>>>>>

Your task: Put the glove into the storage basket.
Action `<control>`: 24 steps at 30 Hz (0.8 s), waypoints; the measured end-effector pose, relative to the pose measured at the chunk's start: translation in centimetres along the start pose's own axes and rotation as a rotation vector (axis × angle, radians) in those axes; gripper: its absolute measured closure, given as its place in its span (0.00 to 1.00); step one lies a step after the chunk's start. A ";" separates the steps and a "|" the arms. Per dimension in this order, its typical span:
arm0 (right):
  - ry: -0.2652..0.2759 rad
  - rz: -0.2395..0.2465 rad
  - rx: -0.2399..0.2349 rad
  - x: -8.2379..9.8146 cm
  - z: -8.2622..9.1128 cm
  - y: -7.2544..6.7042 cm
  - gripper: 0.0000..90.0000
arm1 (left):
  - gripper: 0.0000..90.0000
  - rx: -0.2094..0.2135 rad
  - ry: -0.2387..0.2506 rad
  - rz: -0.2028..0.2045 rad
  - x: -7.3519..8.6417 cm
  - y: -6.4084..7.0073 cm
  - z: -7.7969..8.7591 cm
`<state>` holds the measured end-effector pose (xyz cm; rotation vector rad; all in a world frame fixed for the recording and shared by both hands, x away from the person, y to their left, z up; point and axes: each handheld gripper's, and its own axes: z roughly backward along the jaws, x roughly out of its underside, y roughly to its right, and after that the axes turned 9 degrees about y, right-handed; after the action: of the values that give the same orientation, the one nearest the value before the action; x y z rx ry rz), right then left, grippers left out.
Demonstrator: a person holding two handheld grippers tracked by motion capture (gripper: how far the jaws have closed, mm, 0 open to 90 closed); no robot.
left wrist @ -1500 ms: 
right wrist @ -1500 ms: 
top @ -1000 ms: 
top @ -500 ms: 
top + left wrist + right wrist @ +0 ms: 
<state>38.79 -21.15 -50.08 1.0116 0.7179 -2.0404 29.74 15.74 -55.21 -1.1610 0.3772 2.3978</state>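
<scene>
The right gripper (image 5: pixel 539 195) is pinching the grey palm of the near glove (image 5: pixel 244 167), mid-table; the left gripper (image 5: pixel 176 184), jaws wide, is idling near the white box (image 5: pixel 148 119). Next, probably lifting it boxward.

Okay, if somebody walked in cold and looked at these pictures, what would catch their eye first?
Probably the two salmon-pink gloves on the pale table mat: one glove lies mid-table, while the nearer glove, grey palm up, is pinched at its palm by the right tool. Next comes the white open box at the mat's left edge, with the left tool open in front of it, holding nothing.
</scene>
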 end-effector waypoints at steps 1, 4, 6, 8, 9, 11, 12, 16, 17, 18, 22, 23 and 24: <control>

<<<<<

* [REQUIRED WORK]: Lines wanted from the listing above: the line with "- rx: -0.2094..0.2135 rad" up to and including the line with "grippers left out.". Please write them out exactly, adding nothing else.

* [SOLUTION TO THIS TASK]:
  - rx: -0.2094..0.2135 rad
  - ry: -0.2387..0.2506 rad
  - rz: -0.2028..0.2045 rad
  - x: -7.3519..8.6417 cm
  - y: -6.4084..7.0073 cm
  - z: -7.7969..8.7591 cm
`<state>` holds the measured end-effector pose (xyz cm; rotation vector rad; all in a world frame fixed for the recording and shared by both hands, x away from the person, y to their left, z up; point and axes: each handheld gripper's, and its own axes: z roughly backward along the jaws, x roughly out of its underside, y roughly to its right, and after that the axes turned 9 degrees about y, right-handed; after the action: of the values that give the same orientation, the one nearest the value before the action; x y z rx ry rz), right then left, grippers left out.

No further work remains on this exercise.